[Task item] Set the material down again exactly, line by line, skipping each picture.
◆ ◆ ◆ ◆ ◆
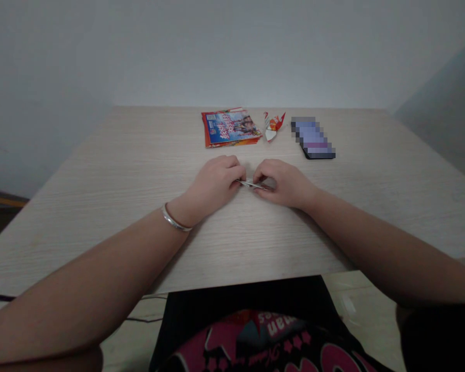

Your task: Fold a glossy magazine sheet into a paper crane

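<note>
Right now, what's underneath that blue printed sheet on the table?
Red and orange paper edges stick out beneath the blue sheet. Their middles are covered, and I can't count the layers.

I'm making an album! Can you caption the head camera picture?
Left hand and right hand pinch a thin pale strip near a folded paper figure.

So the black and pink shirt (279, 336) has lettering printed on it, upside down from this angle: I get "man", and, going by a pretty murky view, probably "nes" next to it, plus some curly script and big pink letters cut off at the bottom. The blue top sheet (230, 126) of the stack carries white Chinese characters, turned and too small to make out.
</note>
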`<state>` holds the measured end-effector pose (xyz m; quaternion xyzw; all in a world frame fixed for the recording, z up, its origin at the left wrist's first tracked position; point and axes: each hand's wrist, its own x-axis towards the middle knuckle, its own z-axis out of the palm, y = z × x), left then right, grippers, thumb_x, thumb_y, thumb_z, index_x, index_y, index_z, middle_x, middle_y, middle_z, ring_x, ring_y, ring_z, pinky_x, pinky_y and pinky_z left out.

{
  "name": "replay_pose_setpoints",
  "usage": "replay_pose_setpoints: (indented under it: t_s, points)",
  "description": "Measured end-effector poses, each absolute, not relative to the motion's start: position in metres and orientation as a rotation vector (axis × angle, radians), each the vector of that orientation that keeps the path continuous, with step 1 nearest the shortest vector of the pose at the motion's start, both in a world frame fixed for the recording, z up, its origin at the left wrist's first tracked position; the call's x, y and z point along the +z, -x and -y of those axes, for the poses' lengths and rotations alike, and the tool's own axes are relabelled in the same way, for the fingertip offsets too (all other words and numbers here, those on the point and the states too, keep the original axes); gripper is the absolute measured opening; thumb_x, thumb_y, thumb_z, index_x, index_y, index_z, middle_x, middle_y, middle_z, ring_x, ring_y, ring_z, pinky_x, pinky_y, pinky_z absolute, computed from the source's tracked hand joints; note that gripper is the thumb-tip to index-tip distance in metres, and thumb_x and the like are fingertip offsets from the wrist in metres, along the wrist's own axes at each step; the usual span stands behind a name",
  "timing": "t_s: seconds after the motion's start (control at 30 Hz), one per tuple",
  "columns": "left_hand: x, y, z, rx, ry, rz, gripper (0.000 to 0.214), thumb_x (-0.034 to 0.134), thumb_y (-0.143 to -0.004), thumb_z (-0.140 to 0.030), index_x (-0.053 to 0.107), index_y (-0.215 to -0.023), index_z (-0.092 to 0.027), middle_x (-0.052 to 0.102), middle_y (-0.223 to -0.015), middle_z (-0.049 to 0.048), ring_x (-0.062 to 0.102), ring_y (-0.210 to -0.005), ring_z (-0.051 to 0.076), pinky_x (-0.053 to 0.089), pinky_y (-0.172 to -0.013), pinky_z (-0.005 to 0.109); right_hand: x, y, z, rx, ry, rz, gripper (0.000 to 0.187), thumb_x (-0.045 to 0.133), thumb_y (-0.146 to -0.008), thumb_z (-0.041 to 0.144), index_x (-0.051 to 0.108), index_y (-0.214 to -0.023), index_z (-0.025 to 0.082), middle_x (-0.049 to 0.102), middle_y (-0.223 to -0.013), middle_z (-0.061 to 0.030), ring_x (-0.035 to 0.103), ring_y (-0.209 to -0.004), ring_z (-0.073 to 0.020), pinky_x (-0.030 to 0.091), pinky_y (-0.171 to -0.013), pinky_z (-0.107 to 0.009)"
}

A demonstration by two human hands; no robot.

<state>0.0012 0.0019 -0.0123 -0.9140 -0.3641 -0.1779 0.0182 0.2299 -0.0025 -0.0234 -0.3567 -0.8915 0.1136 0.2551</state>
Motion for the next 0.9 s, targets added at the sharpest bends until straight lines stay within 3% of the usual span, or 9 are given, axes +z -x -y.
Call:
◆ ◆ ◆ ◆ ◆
[Expected output]
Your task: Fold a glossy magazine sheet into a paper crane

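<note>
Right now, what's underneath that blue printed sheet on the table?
Red and orange paper edges stick out beneath the blue sheet. Their middles are covered, and I can't count the layers.

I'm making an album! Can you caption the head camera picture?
Left hand and right hand pinch a thin pale strip near a folded paper figure.

So the black and pink shirt (279, 336) has lettering printed on it, upside down from this angle: I get "man", and, going by a pretty murky view, probably "nes" next to it, plus some curly script and big pink letters cut off at the bottom. The blue top sheet (230, 126) of the stack carries white Chinese characters, turned and too small to make out.
</note>
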`<state>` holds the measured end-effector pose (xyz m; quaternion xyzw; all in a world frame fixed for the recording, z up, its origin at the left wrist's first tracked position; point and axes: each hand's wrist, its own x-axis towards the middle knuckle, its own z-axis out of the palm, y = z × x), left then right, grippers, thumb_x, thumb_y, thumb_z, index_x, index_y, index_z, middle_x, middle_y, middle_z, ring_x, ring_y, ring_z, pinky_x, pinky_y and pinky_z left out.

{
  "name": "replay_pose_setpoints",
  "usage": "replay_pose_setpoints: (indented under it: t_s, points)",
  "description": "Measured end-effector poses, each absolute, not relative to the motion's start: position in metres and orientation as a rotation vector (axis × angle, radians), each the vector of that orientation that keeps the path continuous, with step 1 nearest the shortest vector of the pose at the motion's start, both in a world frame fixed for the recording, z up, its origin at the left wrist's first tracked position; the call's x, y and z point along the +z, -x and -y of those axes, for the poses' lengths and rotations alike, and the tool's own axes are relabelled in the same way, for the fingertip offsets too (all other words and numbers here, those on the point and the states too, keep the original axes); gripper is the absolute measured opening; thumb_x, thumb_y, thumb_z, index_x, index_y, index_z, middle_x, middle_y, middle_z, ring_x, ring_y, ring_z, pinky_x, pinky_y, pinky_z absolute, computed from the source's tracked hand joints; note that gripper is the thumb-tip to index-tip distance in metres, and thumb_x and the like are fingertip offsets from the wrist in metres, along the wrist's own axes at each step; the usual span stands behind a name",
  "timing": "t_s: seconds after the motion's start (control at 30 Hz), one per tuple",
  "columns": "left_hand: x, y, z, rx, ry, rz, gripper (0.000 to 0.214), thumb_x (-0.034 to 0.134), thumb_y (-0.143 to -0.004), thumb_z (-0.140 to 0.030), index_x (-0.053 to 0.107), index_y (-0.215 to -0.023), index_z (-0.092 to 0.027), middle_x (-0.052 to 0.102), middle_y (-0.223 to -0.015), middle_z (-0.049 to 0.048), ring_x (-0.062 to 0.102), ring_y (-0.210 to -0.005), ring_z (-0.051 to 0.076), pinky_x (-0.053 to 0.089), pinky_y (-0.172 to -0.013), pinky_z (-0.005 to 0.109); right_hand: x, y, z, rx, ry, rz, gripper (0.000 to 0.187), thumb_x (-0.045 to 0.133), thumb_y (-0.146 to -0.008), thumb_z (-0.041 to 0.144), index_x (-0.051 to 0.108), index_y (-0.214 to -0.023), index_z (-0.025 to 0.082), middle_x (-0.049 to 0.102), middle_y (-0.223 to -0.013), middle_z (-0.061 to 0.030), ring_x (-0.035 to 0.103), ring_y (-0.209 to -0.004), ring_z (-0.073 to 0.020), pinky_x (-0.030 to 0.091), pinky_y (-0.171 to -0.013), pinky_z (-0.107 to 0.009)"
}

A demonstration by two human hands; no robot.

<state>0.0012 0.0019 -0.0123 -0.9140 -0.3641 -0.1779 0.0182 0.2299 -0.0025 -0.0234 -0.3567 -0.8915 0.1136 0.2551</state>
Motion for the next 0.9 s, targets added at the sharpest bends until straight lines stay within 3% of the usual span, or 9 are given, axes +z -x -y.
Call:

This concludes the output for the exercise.